Por Claudio Galeno-Ibaceta sobre la interacción del arte con la arquitectura, desde Antofagasta y el Norte Grande de Chile. By Claudio Galeno-Ibaceta about the interaction between art and architecture, from Antofagasta and the Large North of Chile.
4.10.18
Master of desert modernism Rick Joy celebrates 25th anniversary with retrospective tome
Vía Wallpaper.
By Jonathan Bell
The American desert holds a certain mystique for architects. Where else can you get the emboldening sense of having conquered nature without any need for aesthetic compromise? As a result, the arid expanses of the West are a playground for modernists of all persuasions, from the expressive to the minimal.
Rick Joy started his practice in Tucson, Arizona, in 1993, bringing a crafted, material approach to residential design. Projects like the Desert Nomad House of 2006 were part of a renaissance in desert building, delivering self-sufficiency, simplicity and a light touch on the delicate desert environment without compromising the purity of the scheme. The house was one of the standout projects in Joy’s first monograph, ‘DesertWorks’, published in 2002. Now, on the occasion of the studio’s 25th anniversary, a new book has been published, ‘Studio Joy Works’, which charts recent work, much of which is now far removed from his Tucson stamping ground.
Featured projects include the Sun Valley House in Idaho, a private retreat arranged as two wings flanking a central courtyard, with rustic stone walls chiselled and chamfered to geometric perfection. Stone is also used in the Woodstock Vermont Farm, this time paired with traditional cedar shingles to create a meticulously precise update of the state’s vernacular farm architecture. There’s plenty of design diversity on display, from the expansive family ranch in New Mexico with its sheet metal roof and shuttered concrete finishes, to the bunker-like minimalism of a vacation retreat in the Turks and Caicos Islands and the chalky minimalism of a loft in New York.

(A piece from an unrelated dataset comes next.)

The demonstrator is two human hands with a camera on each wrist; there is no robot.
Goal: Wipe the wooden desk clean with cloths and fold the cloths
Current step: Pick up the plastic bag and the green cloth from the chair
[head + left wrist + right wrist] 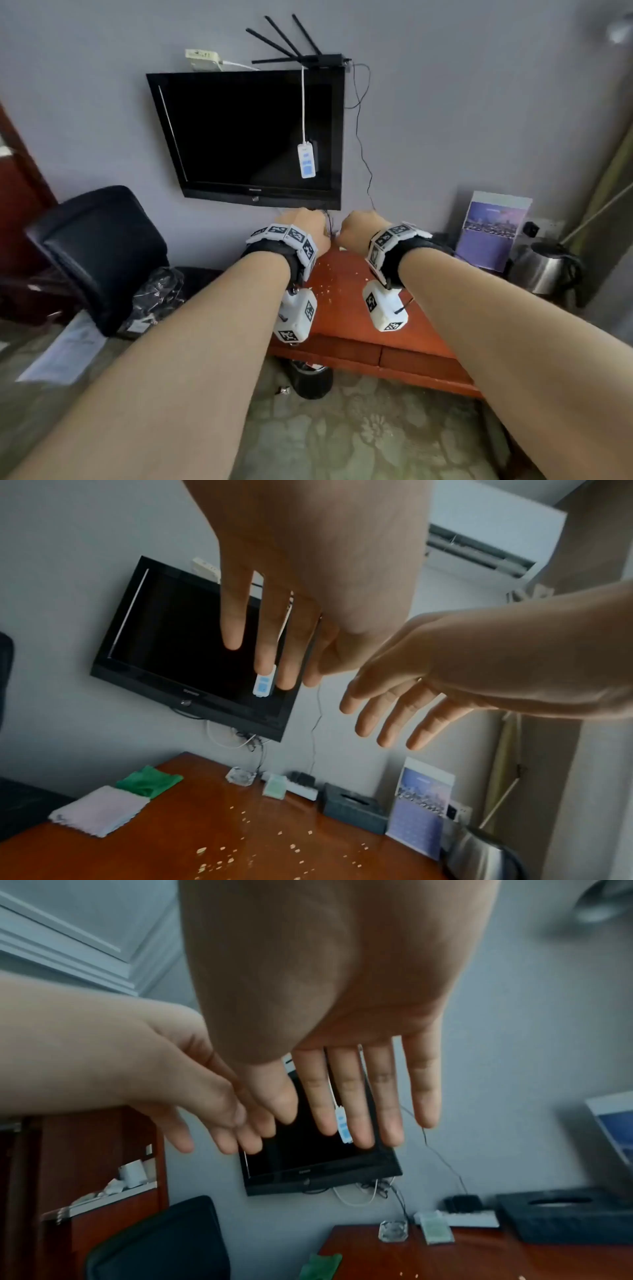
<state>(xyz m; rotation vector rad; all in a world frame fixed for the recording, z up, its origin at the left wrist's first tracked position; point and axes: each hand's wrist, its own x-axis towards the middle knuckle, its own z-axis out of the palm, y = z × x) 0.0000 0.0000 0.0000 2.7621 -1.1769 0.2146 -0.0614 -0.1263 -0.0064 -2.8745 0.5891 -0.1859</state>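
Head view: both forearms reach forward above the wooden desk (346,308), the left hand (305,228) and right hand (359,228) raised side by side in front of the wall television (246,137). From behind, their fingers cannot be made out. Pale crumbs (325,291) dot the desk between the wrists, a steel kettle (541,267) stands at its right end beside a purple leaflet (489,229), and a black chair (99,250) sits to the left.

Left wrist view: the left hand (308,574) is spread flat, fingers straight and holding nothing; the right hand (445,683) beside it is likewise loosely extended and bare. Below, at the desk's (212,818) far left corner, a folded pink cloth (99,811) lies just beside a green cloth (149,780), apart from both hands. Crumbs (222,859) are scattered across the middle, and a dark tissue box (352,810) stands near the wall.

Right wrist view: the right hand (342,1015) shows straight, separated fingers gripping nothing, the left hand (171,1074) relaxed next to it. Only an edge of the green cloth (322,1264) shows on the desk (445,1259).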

Joy’s studio has also started to engage in civic works, translating the same asceticism it applies to its private projects into public space. The book features the Princeton Transit Hall and Market, a bold piece of sculptural art that serves the famous college town without kowtowing to the town’s many architectural statements. Joy speaks of ‘cherishing the site’s spirit,’ and the works on display imply a strong sense of place, filtered through an even more rigorous approach to form and detail.